In recent years, with advances in molecular genetics, many new mutations with various ataxic syndromes have been identified. Recently, homozygous sequestosome 1 (SQSTM1) gene variant with a progressive childhood-onset cerebellar ataxia, dystonia and gaze palsy was described. Here we describe a patient with progressive cerebellar ataxia and gaze palsy, as well as myoclonus, cognitive impairment and growth retardation with a homozygous SQSTM1 variant NM_003900.5:c.55G > T (p.Glu19*). Our case had brainstem lesions on brain magnetic resonance imaging that have not been previously reported. This novel finding expands the SQSTM1 gene-associated neuroradiologic spectrum. Homozygous SQSTM1 variant should be considered in the differential diagnosis in patients presenting with cerebellar findings, gaze palsy, and cognitive impairment to facilitate early diagnosis and genetic counseling.

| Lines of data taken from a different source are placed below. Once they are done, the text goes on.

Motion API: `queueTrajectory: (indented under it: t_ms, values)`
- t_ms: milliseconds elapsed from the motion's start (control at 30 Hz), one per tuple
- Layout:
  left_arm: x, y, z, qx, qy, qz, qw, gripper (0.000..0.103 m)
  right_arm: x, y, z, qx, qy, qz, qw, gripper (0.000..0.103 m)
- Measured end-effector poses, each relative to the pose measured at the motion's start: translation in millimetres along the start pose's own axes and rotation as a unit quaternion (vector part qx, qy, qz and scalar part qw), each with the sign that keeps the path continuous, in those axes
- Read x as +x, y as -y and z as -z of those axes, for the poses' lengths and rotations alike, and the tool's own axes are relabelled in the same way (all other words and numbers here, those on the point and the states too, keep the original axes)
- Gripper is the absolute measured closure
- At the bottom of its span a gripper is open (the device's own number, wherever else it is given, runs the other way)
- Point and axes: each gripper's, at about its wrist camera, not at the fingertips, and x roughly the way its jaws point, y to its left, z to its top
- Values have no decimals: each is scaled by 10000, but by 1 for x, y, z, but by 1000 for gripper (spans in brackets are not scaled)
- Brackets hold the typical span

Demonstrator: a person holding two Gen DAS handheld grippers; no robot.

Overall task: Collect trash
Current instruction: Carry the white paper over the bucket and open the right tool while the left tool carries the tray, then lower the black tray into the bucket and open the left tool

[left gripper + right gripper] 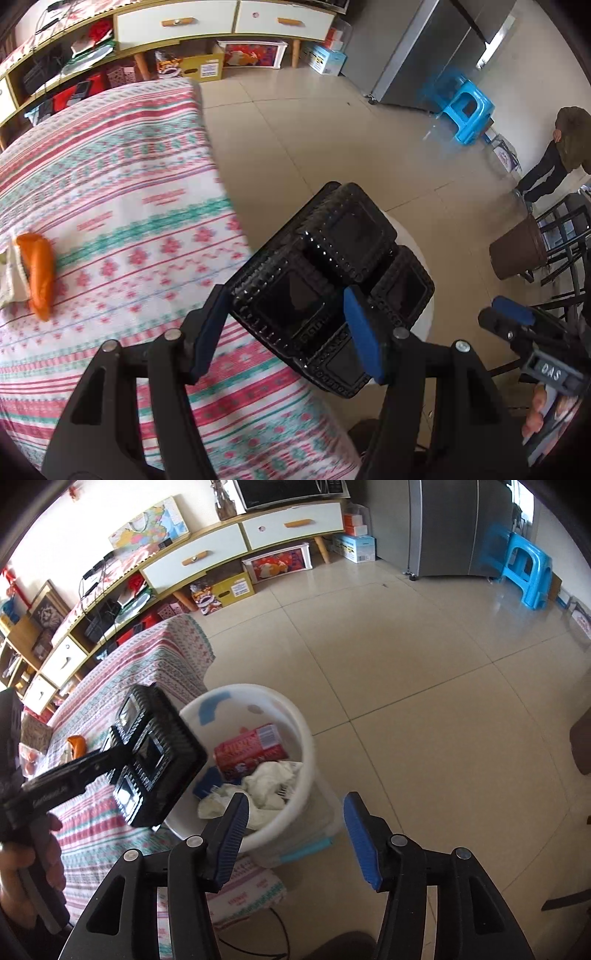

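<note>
Left gripper (291, 328): fingers clamped on one black plastic tray (328, 280) with several compartments, held in the air over the counter edge, beside the bin.
Right gripper (295, 834): fingers wide apart, holding nothing, near the bin rim.
Bin (295, 716): one white bucket on the floor, just beside the counter; inside are one red carton (251, 751) and crumpled white paper (266, 786).
Counter (110, 177): striped patterned cloth; one orange wrapper (38, 273) lies on it.
Room: beige tiled floor (424, 701), one blue stool (528, 576).

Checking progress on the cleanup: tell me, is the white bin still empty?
No, the white bin already holds a red carton and crumpled white paper.
</note>
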Motion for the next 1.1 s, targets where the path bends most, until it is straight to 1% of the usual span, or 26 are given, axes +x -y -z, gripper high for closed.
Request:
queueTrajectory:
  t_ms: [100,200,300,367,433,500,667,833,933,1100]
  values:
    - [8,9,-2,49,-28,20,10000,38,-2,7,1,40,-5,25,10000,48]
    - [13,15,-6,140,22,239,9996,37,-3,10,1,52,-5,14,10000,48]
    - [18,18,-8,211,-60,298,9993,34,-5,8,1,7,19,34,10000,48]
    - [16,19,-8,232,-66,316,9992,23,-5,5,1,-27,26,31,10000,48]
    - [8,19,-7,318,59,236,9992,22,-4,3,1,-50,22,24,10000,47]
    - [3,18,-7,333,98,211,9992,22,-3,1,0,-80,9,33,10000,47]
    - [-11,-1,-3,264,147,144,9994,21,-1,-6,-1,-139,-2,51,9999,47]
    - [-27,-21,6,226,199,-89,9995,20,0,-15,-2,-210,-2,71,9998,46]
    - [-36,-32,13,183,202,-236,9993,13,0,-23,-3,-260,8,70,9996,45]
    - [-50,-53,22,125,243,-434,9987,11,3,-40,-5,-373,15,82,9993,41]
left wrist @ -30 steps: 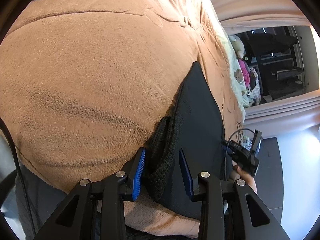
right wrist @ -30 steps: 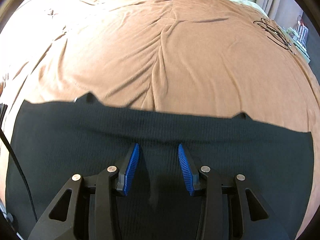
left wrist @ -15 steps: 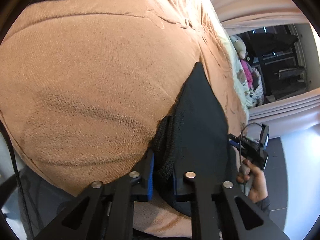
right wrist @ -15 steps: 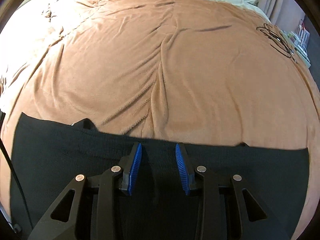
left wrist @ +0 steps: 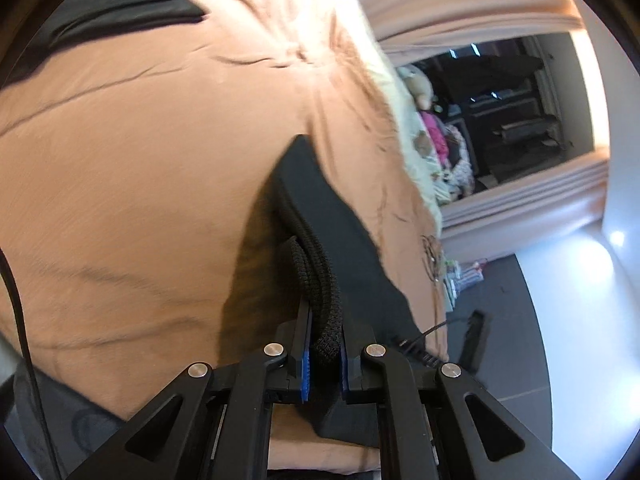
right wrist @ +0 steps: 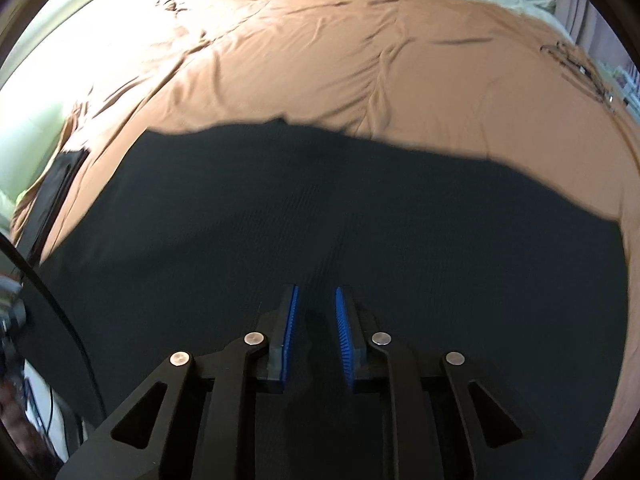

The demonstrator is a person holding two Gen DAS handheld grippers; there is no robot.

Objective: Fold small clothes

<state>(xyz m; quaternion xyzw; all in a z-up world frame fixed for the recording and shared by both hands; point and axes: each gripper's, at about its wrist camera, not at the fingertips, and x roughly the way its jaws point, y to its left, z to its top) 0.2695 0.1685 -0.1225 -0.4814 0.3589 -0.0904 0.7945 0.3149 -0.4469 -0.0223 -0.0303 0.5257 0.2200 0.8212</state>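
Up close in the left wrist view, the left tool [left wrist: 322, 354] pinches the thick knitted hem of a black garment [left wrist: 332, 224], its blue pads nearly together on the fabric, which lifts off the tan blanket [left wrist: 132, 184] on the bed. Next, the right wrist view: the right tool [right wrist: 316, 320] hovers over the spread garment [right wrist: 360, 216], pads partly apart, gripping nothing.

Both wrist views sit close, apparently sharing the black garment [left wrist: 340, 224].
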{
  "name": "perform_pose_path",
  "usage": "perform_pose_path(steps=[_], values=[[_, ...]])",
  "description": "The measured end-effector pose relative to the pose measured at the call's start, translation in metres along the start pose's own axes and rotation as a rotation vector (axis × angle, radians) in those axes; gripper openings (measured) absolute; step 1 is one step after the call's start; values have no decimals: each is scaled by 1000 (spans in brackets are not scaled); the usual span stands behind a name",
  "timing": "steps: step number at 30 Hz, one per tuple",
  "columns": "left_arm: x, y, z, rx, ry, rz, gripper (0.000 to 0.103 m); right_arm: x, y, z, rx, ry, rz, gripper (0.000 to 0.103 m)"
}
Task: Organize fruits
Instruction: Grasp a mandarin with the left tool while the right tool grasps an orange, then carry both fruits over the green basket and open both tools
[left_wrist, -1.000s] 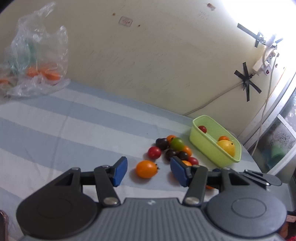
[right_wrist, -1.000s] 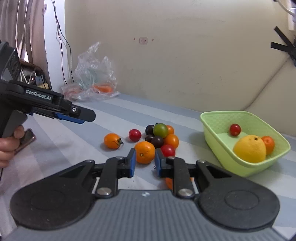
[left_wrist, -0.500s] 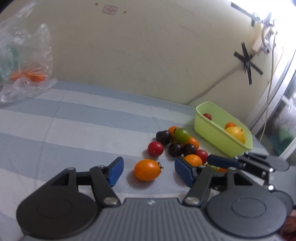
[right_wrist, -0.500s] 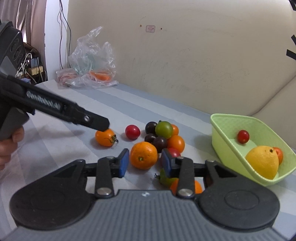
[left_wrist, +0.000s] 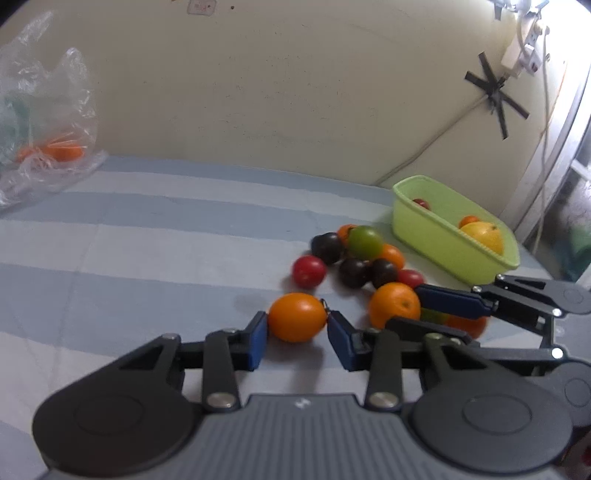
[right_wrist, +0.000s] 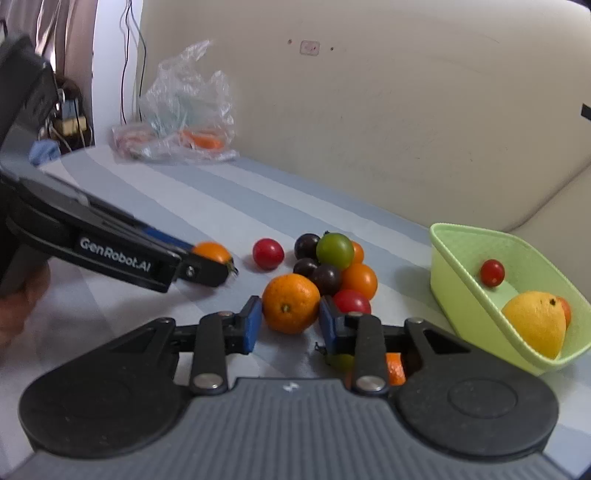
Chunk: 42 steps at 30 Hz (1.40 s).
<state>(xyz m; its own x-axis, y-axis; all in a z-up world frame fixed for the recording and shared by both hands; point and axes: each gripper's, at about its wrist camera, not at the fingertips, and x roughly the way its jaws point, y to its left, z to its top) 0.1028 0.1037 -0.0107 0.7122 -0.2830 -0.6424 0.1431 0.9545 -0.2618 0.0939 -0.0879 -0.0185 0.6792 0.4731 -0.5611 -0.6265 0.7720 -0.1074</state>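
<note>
My left gripper (left_wrist: 297, 326) is shut on an orange tomato (left_wrist: 297, 321) that rests on the striped cloth; its blue pads touch both sides. My right gripper (right_wrist: 290, 321) has its jaws around a small orange (right_wrist: 290, 302), the pads right at its sides. A cluster of red, dark, green and orange tomatoes (right_wrist: 332, 264) lies just behind. The light green basket (right_wrist: 458, 295) at the right holds a yellow-orange fruit (right_wrist: 535, 323), a red tomato (right_wrist: 492, 272) and an orange one.
A clear plastic bag (right_wrist: 184, 110) with orange items lies at the far left by the wall. A green and an orange fruit (right_wrist: 393, 369) sit under my right gripper's body. Cables and taped wires hang on the wall (left_wrist: 495, 88) at right.
My left gripper moved forward and closed on the orange tomato. My right gripper advanced, so the small orange now sits between its pads.
</note>
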Motion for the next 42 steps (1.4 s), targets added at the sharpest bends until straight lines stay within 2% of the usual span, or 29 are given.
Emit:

近年来，随着分子遗传学的进步，已经发现了许多具有各种共济失调综合征的新突变。最近，描述了具有进行性儿童期发病的小脑共济失调、肌张力障碍和凝视麻痹的纯合子 sequestosome 1 ( SQSTM1 ) 基因变异。在这里，我们描述了一名患有进行性小脑共济失调和凝视麻痹的患者，以及肌阵挛、认知障碍和生长迟缓，具有纯合SQSTM1变体 NM_003900.5:c.55G > T (p.Glu19*)。我们的病例在脑磁共振成像上有脑干病变，以前没有报道过。这一新发现扩展了SQSTM1基因相关的神经放射学谱。纯合SQSTM1对于出现小脑表现、凝视麻痹和认知障碍的患者，在鉴别诊断中应考虑变异，以促进早期诊断和遗传咨询。